Bei einem Brand in einer Werkstatt in Großsachsenheim hat es zwei Verletzte gegeben. Zudem musste sich die Polizei mit einem uneinsichtigen Nachbarn herumschlagen.
In einer Mietwerkstatt in Großsachsenheim ist es am Donnerstagabend zu einem größeren Brand gekommen, bei dem es zudem zwei Verletzte gegeben hat. Der Schaden beläuft sich nach Schätzungen der Polizei auf gut eine Million Euro.
Detonationen waren zu hören
Mehrere Personen hatten den Brand in der August-Borsig-Straße im Gewerbegebiet von Großsachsenheim kurz nach 21 Uhr gemeldet. Als die Polizei vor Ort eintraf, schlugen bereits Flammen aus der Autowerkstatt. Zudem waren Explosionen zu hören. Die Rettungskräfte kümmerten sich zu diesem Zeitpunkt bereits um einen 69-Jährigen, der schwere Brandverletzungen erlitten hatte und von der Feuerwehr erstversorgt worden war. Ein weiterer 47-Jähriger, der dem 69-Jährigen aus dem Gebäude herausgeholfen hatte, erlitt eine leichte Rauchgasvergiftung.
Wie Feuerwehrkommandant Philipp Rousta mitteilt, stammten die Knallgeräusche von Gasflaschen und Druckbehältern, die im Gebäude lagerten und barsten. „Ein Übergreifen auf die im Außenbereich gelagerten Reifen konnte vermieden werden“, so der Sachsenheimer Kommandant weiter. Gegen Mitternacht war der Brand schließlich vollständig gelöscht. Gut 70 Einsatzkräfte der Feuerwehr Sachsenheim waren im Einsatz, hinzu kamen zwei Fahrzeuge der Feuerwehr Bietigheim-Bissingen. Die Feuerwehren Remseck und Ludwigsburg steuerten Abrollbehälter Sonderlöschmittel und Atemschutz bei. Auch der Kreisbrandmeister war vor Ort.

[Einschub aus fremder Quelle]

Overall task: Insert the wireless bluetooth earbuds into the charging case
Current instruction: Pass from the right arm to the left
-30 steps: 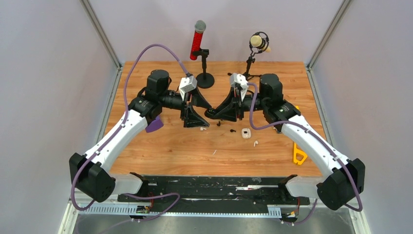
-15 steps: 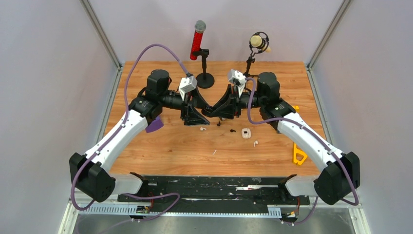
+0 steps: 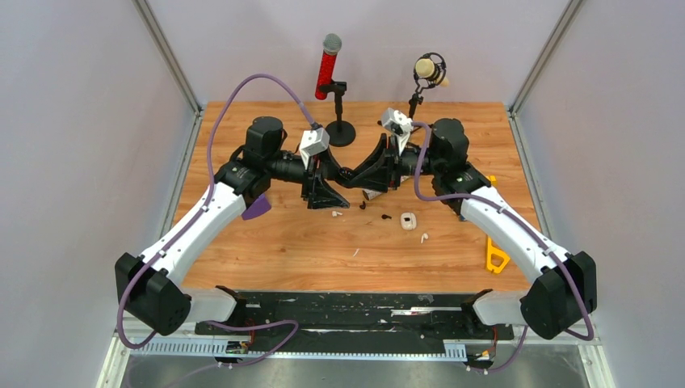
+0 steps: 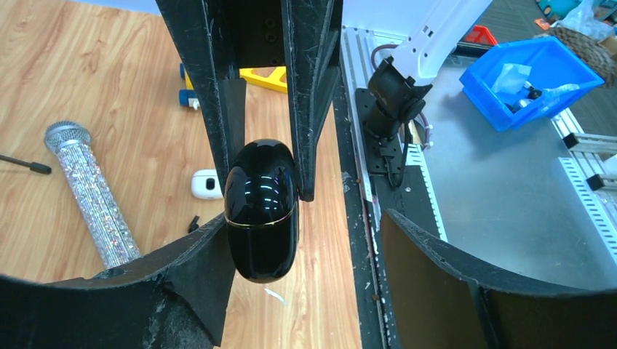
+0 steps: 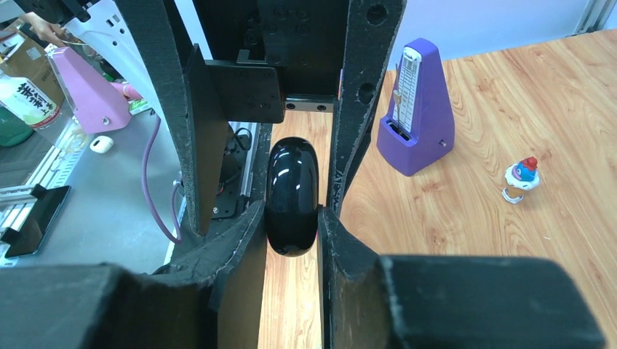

Das Gebäude, in dem nach derzeitigem Kenntnisstand neun Fahrzeuge gestanden hatten, ist aufgrund des Brandes einsturzgefährdet. Während der Einsatzmaßnahmen wurde zudem ein benachbartes Gebäude geräumt. Ein 51-Jähriger widersetzte sich dieser Weisung mehrfach, sodass ihm letztlich ein Platzverweis ausgesprochen werden musste. Da er jedoch auch hiergegen verstieß, muss er nun mit einer Ordnungswidrigkeitenanzeige rechnen.
Fahrzeuge auf Gelände beschädigt
Die genaue Schadenshöhe steht derzeit noch nicht fest. Eine erste Schätzung beläuft sich, wie erwähnt, auf rund eine Million Euro. Neben der Werkstatt und den Fahrzeugen im Inneren dürften auch 17 weitere Fahrzeuge, die auf dem Gelände standen, in Mitleidenschaft gezogen worden sein. Derzeit ist die Brandursache noch unbekannt. Die Ermittlungen dauern an.